Sportsmanship On and Off the Court
For November, the students are learning to navigate with challenging circumstances that they may face in life. A great way to introduce this concept is to learn about sportsmanship and the proper ways we can win and lose. As high achieving student-athletes, failure and loses can be difficult to experience; however, as we know, you cannot experience a rainbow without a little rain. To use these experiences and turn them into learning moments, we must learn about how we can be positive sports whether we are on or off the court.

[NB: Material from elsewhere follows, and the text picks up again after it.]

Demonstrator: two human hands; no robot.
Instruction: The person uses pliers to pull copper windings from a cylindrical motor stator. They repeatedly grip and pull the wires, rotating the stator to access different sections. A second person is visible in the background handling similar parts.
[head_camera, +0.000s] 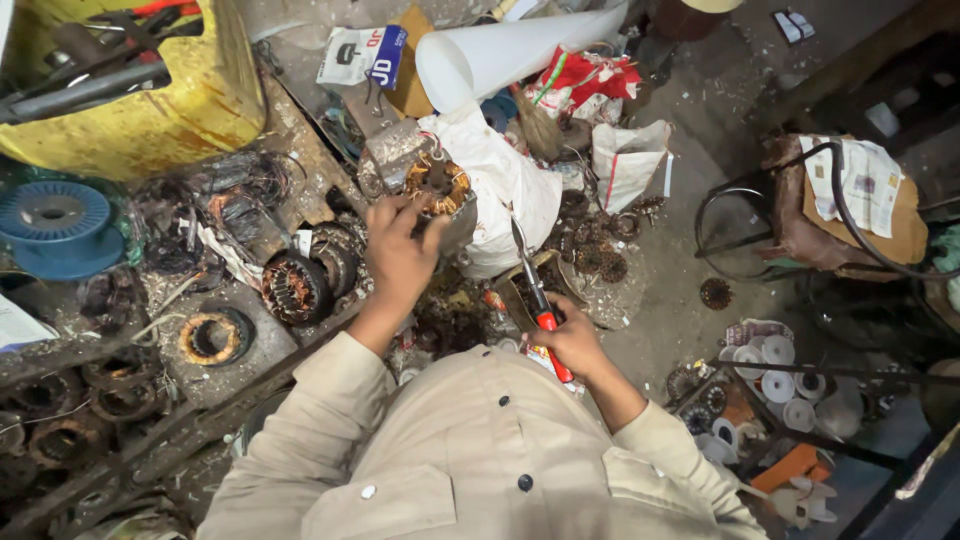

To begin our learning for the week, we discussed pretend scenarios that could potentially occur on the court such as a match between two peers and how one could properly respond when they are met with a loss. All the students identified that "throwing your racket on the floor and stomping away" reflected a tantrum—in their words! This initial conversation demonstrated that the students already had prior knowledge about the behaviors embodying a good sport, which was a great segue into this video where they watched about examples of good and bad sportsmanship during the 2016 Rio Olympics
Our K-3 students, who have had many experiences in their classrooms with the Howard B. Wigglebottom stories, also watched how Howard B. Wigglebottom learned his lesson about being a poor sport to his teammates, and how that negatively affected his performance.
We took these examples and created a chart identifying the traits of a good and poor sport. In this activity, the students engaged in interactive writing where I shared the pen with them so they could contribute their own ideas in their own writing.
To demonstrate that we can take these ideas and apply them to our own behaviors, the students collaborated in pairs and groups to create skits that would reflect poor and good sportsmanship behavior.
To evaluate their learning, the students worked on a pop quiz requiring them to recall everything we have discussed pertaining to sportsmanship. Their answers were so diverse yet they all displayed the knowledge we've collectively gained.
As a fun way the students could directly engage in their learning and apply what they've been learning, they were given the opportunity to play a game where they would try to collect as many scarves from other players. They had a blast and begged to play more rounds! The students also picked a favorite athlete to research, exploring their athletic journey and the sportsmanship they demonstrate in their work.